• _Work task_:
Copy the entire listing, down to the final line, exactly.

• _Dataset section_:

+-------+

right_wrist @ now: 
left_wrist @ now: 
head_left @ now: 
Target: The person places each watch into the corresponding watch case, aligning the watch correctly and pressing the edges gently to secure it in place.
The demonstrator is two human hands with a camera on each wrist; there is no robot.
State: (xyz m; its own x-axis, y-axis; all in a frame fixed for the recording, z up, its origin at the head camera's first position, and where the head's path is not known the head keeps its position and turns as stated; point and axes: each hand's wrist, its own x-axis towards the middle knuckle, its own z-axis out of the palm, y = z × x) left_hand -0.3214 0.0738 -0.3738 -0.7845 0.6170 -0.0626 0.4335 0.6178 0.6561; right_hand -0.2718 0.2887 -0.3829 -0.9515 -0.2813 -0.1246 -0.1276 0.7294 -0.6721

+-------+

• _Response area_:
right_wrist @ now: 
left_wrist @ now: 
head_left @ now: 
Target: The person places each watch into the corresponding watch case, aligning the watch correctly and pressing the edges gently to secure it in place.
The demonstrator is two human hands with a camera on each wrist; there is no robot.
State: (xyz m; its own x-axis, y-axis; all in a frame fixed for the recording, z up, its origin at the head camera's first position, and where the head's path is not known the head keeps its position and turns as stated; point and axes: each hand's wrist, its own x-axis towards the middle knuckle, its own z-axis out of the palm, y = z × x) left_hand -0.3214 0.0738 -0.3738 -0.7845 0.6170 -0.0626 0.4335 0.6178 0.6561; right_hand -0.2718 0.2887 -0.3829 -0.9515 -0.2813 -0.1246 -0.1276 0.7294 -0.6721

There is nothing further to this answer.